Personne ne conteste que la BCE se soit adaptée, mais c'est une question de rapidité et d'ampleur. Avec la faillite de Lehman Brothers, les créanciers obligataires ont perdu leur capital, ce qui a poussé les investisseurs à se détourner des supports de placement bancaires. Le problème vient de la vitesse de substitution. La BCE a accru ses interventions en volume et en durée, mais le mouvement n'est pas suffisamment rapide pour permettre une gestion confortable de la liquidité, même si la situation est inégale selon la structure du bilan des établissements. Auparavant, le critère d'éligibilité des supports à la BCE était secondaire puisque l'essentiel des ressources provenait du marché. Or c'est elle désormais qui assure la part la plus importante des financements.
J'en viens à la solvabilité. À cet égard, les assurances données par les chefs d'État et de gouvernement aujourd'hui confortent les établissements. J'ai cru pendant quelques heures que la déclaration des 27 suffirait, mais les initiatives isolées de certains pays pour parer à l'urgence ont finalement fragilisé l'édifice d'ensemble et accru les troubles des marchés. Les perturbations intègrent aussi des paramètres autres que la crise financière dans la mesure où les agents anticipent des évolutions défavorables des agrégats économiques. Il s'agit de trouver une communication qui entraîne la conviction.
L'intervention des États se fera surtout par le biais de prises de participation, avec les conséquences éventuelles sur la gouvernance des établissements. C'est une voie qui, de notre point de vue, est efficace et, en tout cas, préférable à la garantie des dépôts qui se révèle largement anxiogène. L'argument est plus facilement compréhensible pour les consommateurs, mais ils entendent quant à eux un message d'alarme : il pourrait y avoir un problème. Pourtant, avant d'actionner la garantie, il faut qu'il y ait eu faillite. On n'en est pas là en France et, en tout état de cause, même en cas de difficulté, il vaut mieux prévenir que guérir. L'important, dans le cadre de la gestion de crise, est de fournir des informations de nature à restaurer la confiance. La technique suivie va dans ce sens.

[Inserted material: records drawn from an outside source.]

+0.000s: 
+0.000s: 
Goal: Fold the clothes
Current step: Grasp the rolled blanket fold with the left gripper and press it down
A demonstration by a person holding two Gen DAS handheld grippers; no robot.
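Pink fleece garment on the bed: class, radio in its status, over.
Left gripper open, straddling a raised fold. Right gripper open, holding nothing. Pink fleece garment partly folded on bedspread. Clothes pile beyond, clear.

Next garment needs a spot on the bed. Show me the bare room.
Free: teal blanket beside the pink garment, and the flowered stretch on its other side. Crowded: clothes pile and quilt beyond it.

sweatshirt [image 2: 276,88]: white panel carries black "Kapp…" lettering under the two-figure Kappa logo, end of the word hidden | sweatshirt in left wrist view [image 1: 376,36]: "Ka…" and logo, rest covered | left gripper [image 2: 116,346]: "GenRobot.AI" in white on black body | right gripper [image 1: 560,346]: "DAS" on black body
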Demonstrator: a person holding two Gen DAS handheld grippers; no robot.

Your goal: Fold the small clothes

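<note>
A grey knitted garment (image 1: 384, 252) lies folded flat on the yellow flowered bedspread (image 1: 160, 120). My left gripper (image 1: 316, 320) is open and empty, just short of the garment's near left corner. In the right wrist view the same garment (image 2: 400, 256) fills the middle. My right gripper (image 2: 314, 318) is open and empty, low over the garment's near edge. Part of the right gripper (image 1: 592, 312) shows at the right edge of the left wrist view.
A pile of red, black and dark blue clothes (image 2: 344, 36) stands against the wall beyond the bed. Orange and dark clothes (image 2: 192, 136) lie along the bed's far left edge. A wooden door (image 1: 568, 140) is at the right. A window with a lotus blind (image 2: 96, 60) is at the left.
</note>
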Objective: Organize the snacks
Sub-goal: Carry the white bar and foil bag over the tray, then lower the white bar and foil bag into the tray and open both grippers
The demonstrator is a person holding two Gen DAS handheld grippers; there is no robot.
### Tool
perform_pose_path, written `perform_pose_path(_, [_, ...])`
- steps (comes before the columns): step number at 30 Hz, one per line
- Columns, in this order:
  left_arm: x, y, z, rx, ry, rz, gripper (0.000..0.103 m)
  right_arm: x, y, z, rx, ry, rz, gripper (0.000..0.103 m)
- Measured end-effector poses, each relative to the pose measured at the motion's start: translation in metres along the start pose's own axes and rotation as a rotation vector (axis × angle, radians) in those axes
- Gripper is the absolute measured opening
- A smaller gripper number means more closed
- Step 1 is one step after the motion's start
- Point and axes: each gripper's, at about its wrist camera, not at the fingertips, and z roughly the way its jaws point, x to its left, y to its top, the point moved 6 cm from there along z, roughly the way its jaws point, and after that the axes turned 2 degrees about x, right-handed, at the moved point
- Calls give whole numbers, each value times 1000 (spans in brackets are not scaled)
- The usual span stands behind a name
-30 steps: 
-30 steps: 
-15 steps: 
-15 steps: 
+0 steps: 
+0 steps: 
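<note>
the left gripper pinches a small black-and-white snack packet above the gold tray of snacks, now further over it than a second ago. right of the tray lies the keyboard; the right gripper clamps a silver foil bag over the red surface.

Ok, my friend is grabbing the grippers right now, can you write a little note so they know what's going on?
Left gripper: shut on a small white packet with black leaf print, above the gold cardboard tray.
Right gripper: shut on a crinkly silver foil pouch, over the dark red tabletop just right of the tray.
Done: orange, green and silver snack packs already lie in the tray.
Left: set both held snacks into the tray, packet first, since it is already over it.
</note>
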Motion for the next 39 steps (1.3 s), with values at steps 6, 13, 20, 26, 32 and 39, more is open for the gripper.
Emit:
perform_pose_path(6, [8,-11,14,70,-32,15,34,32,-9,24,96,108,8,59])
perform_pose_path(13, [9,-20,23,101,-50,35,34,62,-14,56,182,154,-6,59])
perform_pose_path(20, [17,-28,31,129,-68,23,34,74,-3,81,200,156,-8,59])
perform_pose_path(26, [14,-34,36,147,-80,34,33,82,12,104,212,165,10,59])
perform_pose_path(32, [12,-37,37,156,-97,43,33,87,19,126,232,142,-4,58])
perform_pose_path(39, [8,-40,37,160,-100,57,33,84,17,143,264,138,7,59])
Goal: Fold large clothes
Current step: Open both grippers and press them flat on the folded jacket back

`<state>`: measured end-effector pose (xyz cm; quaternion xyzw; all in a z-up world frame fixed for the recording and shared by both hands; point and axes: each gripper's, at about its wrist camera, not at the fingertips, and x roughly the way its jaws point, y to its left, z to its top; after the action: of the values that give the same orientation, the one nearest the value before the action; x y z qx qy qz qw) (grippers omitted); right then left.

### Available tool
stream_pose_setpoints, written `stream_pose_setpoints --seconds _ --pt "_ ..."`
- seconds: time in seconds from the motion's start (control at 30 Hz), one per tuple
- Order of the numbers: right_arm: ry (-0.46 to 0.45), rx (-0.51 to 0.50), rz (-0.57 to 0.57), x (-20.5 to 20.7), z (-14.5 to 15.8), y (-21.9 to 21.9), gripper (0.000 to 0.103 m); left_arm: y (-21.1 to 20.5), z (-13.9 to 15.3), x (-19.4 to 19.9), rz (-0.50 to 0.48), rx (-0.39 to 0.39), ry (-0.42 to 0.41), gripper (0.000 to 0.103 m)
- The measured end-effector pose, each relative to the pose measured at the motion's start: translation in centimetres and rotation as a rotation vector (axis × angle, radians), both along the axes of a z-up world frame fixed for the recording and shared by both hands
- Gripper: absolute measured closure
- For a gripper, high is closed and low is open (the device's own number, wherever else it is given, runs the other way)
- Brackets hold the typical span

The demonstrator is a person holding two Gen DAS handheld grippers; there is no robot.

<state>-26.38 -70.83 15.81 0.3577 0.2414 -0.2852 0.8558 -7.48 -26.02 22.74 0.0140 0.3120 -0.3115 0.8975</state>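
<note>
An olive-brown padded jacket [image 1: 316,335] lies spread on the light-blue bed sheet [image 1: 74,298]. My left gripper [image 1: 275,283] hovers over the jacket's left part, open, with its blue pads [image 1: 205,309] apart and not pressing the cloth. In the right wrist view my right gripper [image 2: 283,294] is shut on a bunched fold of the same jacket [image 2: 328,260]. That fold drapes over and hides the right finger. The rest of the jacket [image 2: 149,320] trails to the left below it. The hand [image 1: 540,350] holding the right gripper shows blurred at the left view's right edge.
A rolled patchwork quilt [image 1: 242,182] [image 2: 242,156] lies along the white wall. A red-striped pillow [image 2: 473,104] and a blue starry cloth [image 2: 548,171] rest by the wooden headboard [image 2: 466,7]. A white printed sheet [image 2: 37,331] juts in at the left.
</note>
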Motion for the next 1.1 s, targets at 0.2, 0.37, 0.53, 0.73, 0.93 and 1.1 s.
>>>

Quant aux conséquences sur l'économie française, j'ai deux observations.
D'une part, nous continuons à financer l'économie à un rythme satisfaisant. Le crédit aux entreprises a progressé de plus de 2 % en un semestre – je parle des nouvelles activités –, et le crédit immobilier augmente aussi. Un journal affirmait ce matin que les banques étaient très restrictives en matière de financement du logement. Mais, dans le même temps, il faisait valoir que, depuis dix ans, le prix des actifs immobiliers s'était accru de 140 %. C'est précisément une des causes de désolvabilisation des acheteurs potentiels, bien avant la hausse des taux d'intérêt, qui sont passés de 4,5 % à 5,5 %. Le prix des actifs immobiliers est un problème. Il ne serait pas populaire de dire que, plus vite les prix baisseront, plus vite le marché s'équilibrera. Pourtant, c'est une des conditions du redémarrage, lequel suppose une resolvabilisation des acteurs.
D'autre part, s'agissant d'un risque de ralentissement de l'offre de crédit, la réglementation bancaire actuelle fait que chaque dépréciation se traduit par une réduction de la capacité des établissements à faire du crédit. À cet égard, la disposition prise par le G 4, qui semble devoir être reprise par la Commission européenne d'ici à la fin du mois d'octobre, et consistant à modifier les règles comptables, est de nature à réduire l'impact négatif de l'évolution des marchés et à mieux cadencer le rythme des dépréciations éventuelles en lissant la base de capital qui sert de multiplicateur de crédit. Par ailleurs, la Commission bancaire a mis en oeuvre le premier pilier du dispositif Bâle 2, c'est-à-dire la mécanique qui définit, sur la base du portefeuille de crédits et les risques de marché de chaque établissement, les besoins en fonds propres. Nous en sommes aujourd'hui à calculer les besoins supplémentaires pour tenir compte des risques inhérents à la plus ou moins grande diversification des activités et à la méthode de gestion des risques opérationnels. Dans ce domaine, les régulateurs « ont la main » et, s'il ne s'agit pas de changer radicalement les règles prudentielles, ils devront faire preuve de souplesse dans la mise en oeuvre qu'il faudrait étaler suffisamment dans le temps pour qu'une contrainte supplémentaire ne se traduise pas par une nouvelle restriction de l'offre de crédit. Les règles comptables et prudentielles sont des outils importants de pilotage de l'offre de crédit.